Alan, Dane, and I had an amazing evening last night at the 10 year anniversary celebration of the TCU Institute of Child Development.
WE. LOVE. THESE. PEOPLE!
It was like a reunion with Dr. Karyn Purvis, Dr. David Cross, the staff, and 150+ trust-based advocates, many of whom we count as dear friends, who have helped further the work of the Institute.
The event rivaled a great wedding - cocktail hour complete with TCU purple margaritas, great band with the lead singer decked out in a flashy purple dinner jacket, scrumptious food complete with a chocolate bread pudding tamale for dessert. Yes, just YES, you need to experience that dessert....
The provost of the university spoke and said Texas Christian University has two great things going for it: Football and the Institute of Child Development!
Our family is very proud of Karyn. Our lives were forever changed by her passion, brilliance, and heart for the hurt child when we met her nearly sixteen years ago at Hope Connection Camp. To hear figures of the tens of thousands of lives around the globe that have now been impacted by her work brought me to tears.
Dane was interviewed for one of the video presentations and shared that at Hope Connection he learned to better regulate, to have self-control - which he still has to work on, and how to use his words to get what he needs. He proudly spoke of his accomplishments - now living in his own apartment, taking care of his dog, and working hard as a courtesy clerk at Albertson's. He said it takes a lot of courage and faith, but he believes all kids can get better. He was in hog heaven at the event, gathered with many familiar faces, and he enjoyed sharing memories from his Hope Connection days. His buttons were bursting with pride as guests complimented him on his presentation as well as on how far he has come in his life.
The evening ended with a toast to the next ten years of helping more vulnerable children. As we gave our final hugs, Dane was sad to say goodbye to the people that have so encouraged him through the years.
On the drive home, Alan and I were boasting about how grown-up and appropriate Dane was at the event. Truly. He was both gracious and grateful, engaged in conversation, and charming to the women. He talked football with the guys (even though the Frogs creamed the Longhorns), and was an encourager to parents who are still in the trenches with harmed children. As we were praising him, his brief reply was really profound, "I felt safe there."
And that is really what it's all about. We see the real Dane when he feels safe! Our high-risk son who suffered the horrible conditions of an orphanage, brain damage from fetal alcohol, and relationship harm of abandonment is a young adult who thrives when he feels safe. It's easy to feel safe at a gathering of 150+ people who believe in trust-based relationships and have been mesmerized by Miss Karyn.
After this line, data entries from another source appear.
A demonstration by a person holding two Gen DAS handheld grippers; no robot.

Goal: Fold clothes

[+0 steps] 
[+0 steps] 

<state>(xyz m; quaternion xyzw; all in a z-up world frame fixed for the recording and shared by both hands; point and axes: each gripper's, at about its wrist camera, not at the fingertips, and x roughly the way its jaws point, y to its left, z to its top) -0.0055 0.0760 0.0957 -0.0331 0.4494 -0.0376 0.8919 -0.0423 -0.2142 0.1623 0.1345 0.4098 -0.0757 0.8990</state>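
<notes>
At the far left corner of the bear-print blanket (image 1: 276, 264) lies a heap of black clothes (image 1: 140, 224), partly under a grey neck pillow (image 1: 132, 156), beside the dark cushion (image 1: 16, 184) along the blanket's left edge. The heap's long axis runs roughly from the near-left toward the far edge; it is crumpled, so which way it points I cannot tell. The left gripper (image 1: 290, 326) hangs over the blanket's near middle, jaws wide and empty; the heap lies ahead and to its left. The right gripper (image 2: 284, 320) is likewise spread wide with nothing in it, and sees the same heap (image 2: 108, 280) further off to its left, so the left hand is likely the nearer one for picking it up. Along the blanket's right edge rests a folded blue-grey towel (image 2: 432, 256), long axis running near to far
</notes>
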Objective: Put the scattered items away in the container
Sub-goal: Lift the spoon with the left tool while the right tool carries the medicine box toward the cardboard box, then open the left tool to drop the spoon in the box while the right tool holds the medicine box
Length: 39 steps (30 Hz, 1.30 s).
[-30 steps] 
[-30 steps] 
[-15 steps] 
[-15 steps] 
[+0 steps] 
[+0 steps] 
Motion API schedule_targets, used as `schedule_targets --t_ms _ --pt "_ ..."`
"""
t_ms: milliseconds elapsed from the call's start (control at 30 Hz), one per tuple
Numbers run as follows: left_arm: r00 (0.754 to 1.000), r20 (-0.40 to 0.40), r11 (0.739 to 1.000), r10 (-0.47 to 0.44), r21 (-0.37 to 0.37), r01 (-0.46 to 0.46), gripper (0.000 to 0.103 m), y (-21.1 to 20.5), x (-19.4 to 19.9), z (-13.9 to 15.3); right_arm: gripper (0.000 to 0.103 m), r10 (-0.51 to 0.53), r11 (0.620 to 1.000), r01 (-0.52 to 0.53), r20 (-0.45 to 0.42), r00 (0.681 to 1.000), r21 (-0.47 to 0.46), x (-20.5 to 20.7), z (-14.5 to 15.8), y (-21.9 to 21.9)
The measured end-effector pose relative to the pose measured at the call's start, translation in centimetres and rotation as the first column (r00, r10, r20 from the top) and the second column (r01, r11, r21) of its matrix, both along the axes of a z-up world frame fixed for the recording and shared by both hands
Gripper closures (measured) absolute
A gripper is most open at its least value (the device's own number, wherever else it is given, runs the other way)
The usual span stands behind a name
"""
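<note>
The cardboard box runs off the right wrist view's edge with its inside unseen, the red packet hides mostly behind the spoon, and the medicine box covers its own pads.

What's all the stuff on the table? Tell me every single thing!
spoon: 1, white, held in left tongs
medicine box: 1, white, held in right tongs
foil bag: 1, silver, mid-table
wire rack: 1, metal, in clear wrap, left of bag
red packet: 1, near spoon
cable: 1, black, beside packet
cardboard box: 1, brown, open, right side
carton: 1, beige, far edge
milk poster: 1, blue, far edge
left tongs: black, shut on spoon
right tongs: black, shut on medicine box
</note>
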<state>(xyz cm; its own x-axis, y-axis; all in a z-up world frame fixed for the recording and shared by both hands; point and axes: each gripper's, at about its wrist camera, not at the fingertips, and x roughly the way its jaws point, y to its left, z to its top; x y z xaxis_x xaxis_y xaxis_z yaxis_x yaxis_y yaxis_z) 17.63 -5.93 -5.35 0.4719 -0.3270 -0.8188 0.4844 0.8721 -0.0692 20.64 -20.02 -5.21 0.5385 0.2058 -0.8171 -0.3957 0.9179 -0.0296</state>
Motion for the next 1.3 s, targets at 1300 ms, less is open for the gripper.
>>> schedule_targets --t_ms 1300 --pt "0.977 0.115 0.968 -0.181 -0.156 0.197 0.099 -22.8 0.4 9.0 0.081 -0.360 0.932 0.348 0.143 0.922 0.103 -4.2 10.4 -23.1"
Don't we wish the whole world understood this?
We hear Karyn talk about "felt safety" all the time, but I don't think we deeply comprehend how often our kiddos don't feel safe. How can they feel safe when their little (or big) brains and bodies are on constant overload from sensory input, language delays, developmental lags, an over-reactive stress response system, and a true lack of knowledge about how relationships are supposed to work? Professionals, parents, and extended family members often treat these deficits with punitive or disapproving responses rather than looking to the need beneath the behavior. How can we help make our schools, churches, work places, and homes feel safe for kids from hard places so they can thrive?
Sometimes, even now, our home doesn't feel safe for our son. You'd think we'd have it down after 16 years of this life-changing information! But when we get stressed or over-tired or rushed, our home doesn't feel safe. When we think Dane should "get this by NOW" and have expectations that he can't always meet, our home doesn't feel safe. When we change plans too quickly and Dane reacts; then we in turn react instead of recognize that his brain processes differently, our home doesn't feel safe.
Last night was like a booster shot for me. Being with the TCU Institute folks reminds me of the value of safe places - creating safe places for kids, providing safe places for parents to find hope, and teaching about safe places to professionals.
And hearing Dane say he felt safe there has caused me to reflect on what things still aren't safe for him. I love that it's never too late to do a bit better. Trust-Based Relational Intervention is not something we transform to instantly. It is a process that comes in many layers, often over many years. It takes hard work and mindfulness of our own triggers, weaknesses, and even belief systems. As I always say, "It's more about you than you think it is." And a big "Me too" on that one!
So I'm slowing down the pace a bit to make space for safe places. I'm breathing deep and praying for God to show me when I'm still not quite attuned to what is causing distress. I'm saying "yes" today to pizza and football, even knowing that the outcome of the Texas Longhorn game might not feel safe to Dane... or his Daddy! How do you keep your home feeling safe?
P.S. It is important that you as a parent feel safe too, so take a look at your own safe places and safe people and take good care of YOU!